Social media is a fantastic way of reaching an audience and keeping them excited on a day-to-day basis. There’s a massive opportunity. But whatever you do, it has to be accessible and reasonably priced. There’s a fantastic app for the iPhone that keeps you informed about timings on a race weekend, but it’s pricey. I think F1 has to look at that.

Everyone I’ve spoken to has been enormously impressed by Tony Fernandes. He seems to be exactly the kind of driven, entrepreneurial, forward-thinking businessman F1 needs, and not a flim-flam man or a Walter Mitty type.

The next panel was about sponsor value, and one or two of the representatives echoed the sentiment that FOM needs to take a more proactive approach to marketing the sport – but more about that in a separate post.

Lopez to ‘reinvent’ Formula 1

Gérard Lopez, one of the Renault F1 team’s many suitors, is involved in several new media businesses. This morning he spoke at the Motor Sport Business Forum in Monaco and talked about how F1 needs to ‘reinvent’ itself: both in terms of how teams work as a business platform, to attract investment; and to properly embrace new media.

We see the whole environment as providing an opportunity. We’ve been involved in Formula 1 for some time as friends for some people, but never thought about getting more heavily involved than that. The situation is such right now that it provides an opportunity for new teams and new investors – it’s not a time of uncertainty but a time of change.

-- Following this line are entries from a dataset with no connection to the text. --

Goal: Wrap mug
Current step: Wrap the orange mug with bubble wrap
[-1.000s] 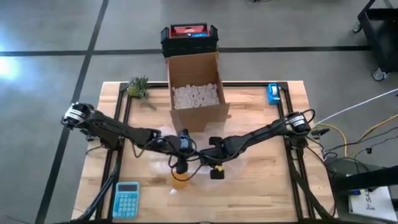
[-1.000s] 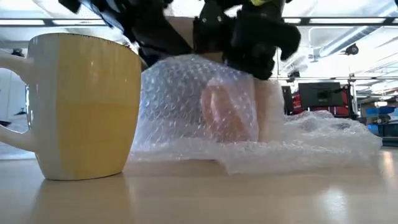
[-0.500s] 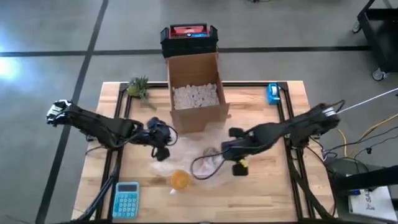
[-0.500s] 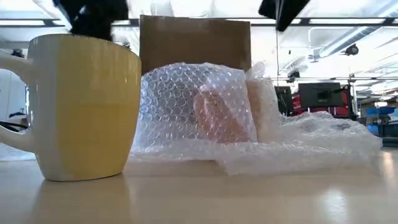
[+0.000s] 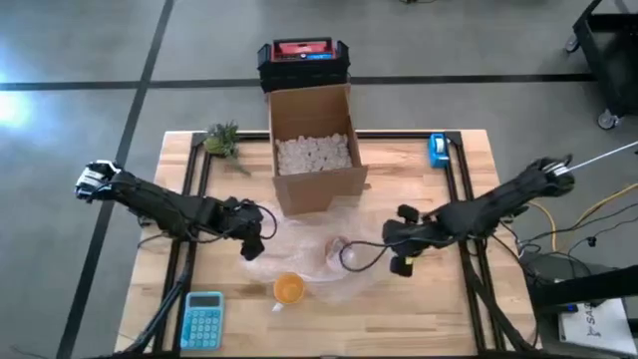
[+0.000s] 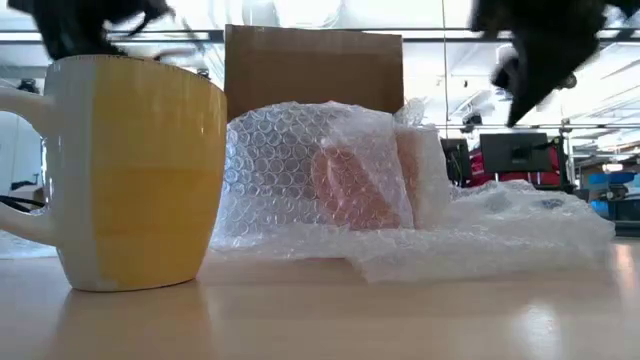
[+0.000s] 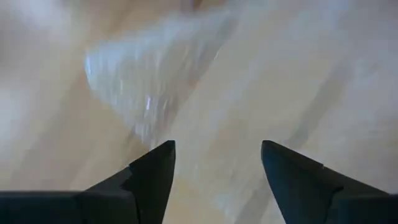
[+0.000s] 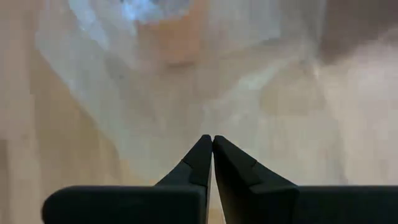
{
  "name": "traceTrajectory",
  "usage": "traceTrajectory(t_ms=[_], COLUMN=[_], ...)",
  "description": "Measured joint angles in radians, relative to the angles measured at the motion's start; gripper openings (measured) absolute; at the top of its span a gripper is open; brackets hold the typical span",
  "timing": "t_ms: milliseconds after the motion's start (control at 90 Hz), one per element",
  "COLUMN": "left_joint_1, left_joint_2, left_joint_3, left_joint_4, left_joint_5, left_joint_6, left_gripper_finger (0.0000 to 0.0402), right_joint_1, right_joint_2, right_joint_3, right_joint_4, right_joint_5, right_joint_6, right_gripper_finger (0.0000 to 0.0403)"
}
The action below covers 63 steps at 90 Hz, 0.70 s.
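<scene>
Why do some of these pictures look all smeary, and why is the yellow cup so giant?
In both wrist views the table and bubble wrap are smeared, probably by motion. In the low view the yellow mug looms large because it stands nearest the camera, and the ceiling lights glare white behind. The high view looks sharp, with the left gripper and right gripper clear.

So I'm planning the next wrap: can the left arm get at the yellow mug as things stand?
Probably yes. The left pincer is open, just left of the bubble wrap, and the yellow mug stands uncovered at the wrap's near edge. The right pincer is well off to the right, out of the way.
</scene>
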<state>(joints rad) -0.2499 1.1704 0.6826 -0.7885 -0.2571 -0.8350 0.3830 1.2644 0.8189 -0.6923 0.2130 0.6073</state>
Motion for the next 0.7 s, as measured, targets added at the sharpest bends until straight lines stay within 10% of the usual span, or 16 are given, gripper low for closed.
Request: traceTrajectory(t_ms=[367, 556, 700], left_joint_1=[-0.004, -0.015, -0.02], left_joint_2=[-0.005, -0.024, -0.037], left_joint_3=[-0.324, -0.299, -0.186], left_joint_4=[0.555, 0.691, 0.731], left_joint_5=[0.047, 0.075, 0.05], left_joint_6=[-0.023, -0.016, 0.057], left_gripper_finger=[0.0152, 0.0019, 0.0007], right_joint_1=[0.014, 0.014, 0.014], right_joint_2=[-0.005, 0.028, 0.05], right_joint_3=[-0.18, -0.184, -0.186], right_joint_4=[0.459, 0.514, 0.533], right_joint_5=[-0.002, -0.001, -0.002], right_joint_6=[-0.028, -0.08, -0.123], right_gripper_finger=[0.0002, 0.0002, 0.0002])
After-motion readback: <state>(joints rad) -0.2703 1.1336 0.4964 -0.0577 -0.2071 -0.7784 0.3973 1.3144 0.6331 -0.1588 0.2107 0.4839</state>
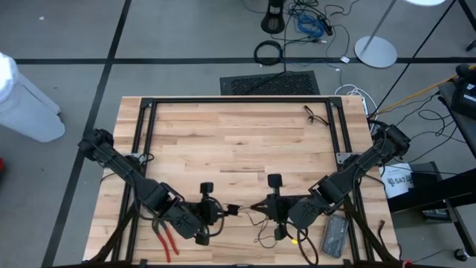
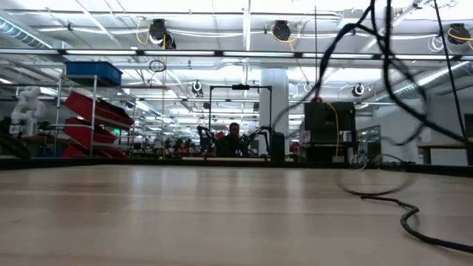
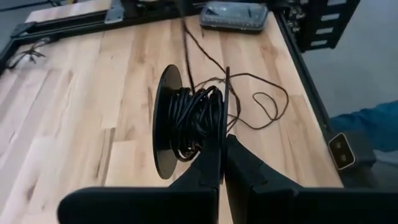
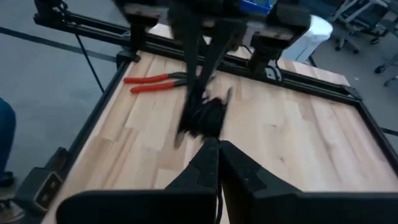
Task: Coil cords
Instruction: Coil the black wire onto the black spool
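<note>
The left gripper (image 3: 222,163), jaws closed on the black spool's (image 3: 186,124) flange, and the right gripper (image 4: 218,163), jaws shut, pinch thin black cord (image 3: 261,102); slack beside the spool could snag or unwind.

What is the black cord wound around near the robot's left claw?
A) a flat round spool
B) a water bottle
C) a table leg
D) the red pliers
A: in the left wrist view the thin black cord is bunched between the two dark discs of a spool, right ahead of the shut left gripper.
</note>
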### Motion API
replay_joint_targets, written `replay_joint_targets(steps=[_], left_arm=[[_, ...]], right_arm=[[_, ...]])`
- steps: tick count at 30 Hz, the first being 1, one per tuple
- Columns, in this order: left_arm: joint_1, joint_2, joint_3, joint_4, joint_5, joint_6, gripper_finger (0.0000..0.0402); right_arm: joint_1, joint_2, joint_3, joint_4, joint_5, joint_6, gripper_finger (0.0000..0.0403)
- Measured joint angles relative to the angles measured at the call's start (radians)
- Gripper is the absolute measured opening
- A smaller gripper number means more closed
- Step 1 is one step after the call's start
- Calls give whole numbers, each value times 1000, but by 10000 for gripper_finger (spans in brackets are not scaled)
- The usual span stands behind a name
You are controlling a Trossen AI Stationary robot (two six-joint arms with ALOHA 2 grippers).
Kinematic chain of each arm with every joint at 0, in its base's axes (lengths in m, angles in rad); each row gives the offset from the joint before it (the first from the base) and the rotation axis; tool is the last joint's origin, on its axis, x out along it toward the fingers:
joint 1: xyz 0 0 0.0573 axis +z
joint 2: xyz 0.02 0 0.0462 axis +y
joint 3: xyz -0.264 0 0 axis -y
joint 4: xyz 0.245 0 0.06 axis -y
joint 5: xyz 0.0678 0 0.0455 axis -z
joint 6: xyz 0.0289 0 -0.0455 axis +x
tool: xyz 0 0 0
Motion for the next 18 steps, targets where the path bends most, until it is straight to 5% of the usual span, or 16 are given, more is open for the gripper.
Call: replay_joint_targets(steps=[6,18], left_arm=[[20,28,0,31,36,57,10],[48,33,0,108,97,180,10]], right_arm=[[-30,0,0,-3,-16,-62,0],[-123,0,1,92,-227,-250,0]])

Times of change usually provide an entry point. We believe there is a chance to enter the sport and build a platform that sort of has to reinvent itself. If we were to become part of F1 we could be part of that reinvention.

If we were to do a deal, we would still be basing ourselves as a constructors’ team. That’s a different kind of business from a start-up. For us, what would be important is to provide stability over time. The business opportunities in F1 lie very rarely in making money out of your team; they should lie in making money out of the business platform that you have.

Put any seasoned executive into F1 and they turn into a big kid, essentially. It makes them much more approachable. So for us, F1 is an excellent business-to-business platform.

The teams can bring the sport closer to the audience. The sport and its environment is going to be forced to change.

Most of the broadcast contracts are based on a way of looking at things from 15, 20, 25 years ago. The fact is that in three or fours years’ time, most people in a lot of countries will be watching it not on TV as we know it today, but over the internet. And that completely redefines how you negotiate contracts and how you distribute content.

You can’t control the internet audience in the same way as you can control the television audience. It’s a similar process to what the music industry has gone through in terms of digitising itself. You have to figure out new ways of making money out of it, because at the end of the day that’s what keeps the sport alive.

Neville Wheeler, the director of the Cisco Media Solutions Group, talked about sports media being at a “point of disruption” which would provide opportunities.

We’ve invested heavily in helping media organisations, and especially sports companies who invest vast amounts of money on content rights, to look at different ways of being able to monetise those rights. Primarily that’s through digital media. For a long time there’s been a trend towards having bigger, better web properties with more monthly uniques than your competitors. But we’re seeing a change – from prioritising high volumes to seeing value for your audience as increasingly important.

As we all know, motorsport has a global audience, and we’ve got to a point now where you can have any content any time, anywhere in the world on any device. We’re trying to help media companies realise the full potential of the rights they’re paying a lot of money for; to do this they need to move away from focusing on how many people they can bring to their sites – and start finding new ways to engage with their audience, to find out interesting things about them. Personalisation of content and advertising, providing unique behind-the-scenes experiences – from that value you can create a revenue stream and a sustainable vision of business.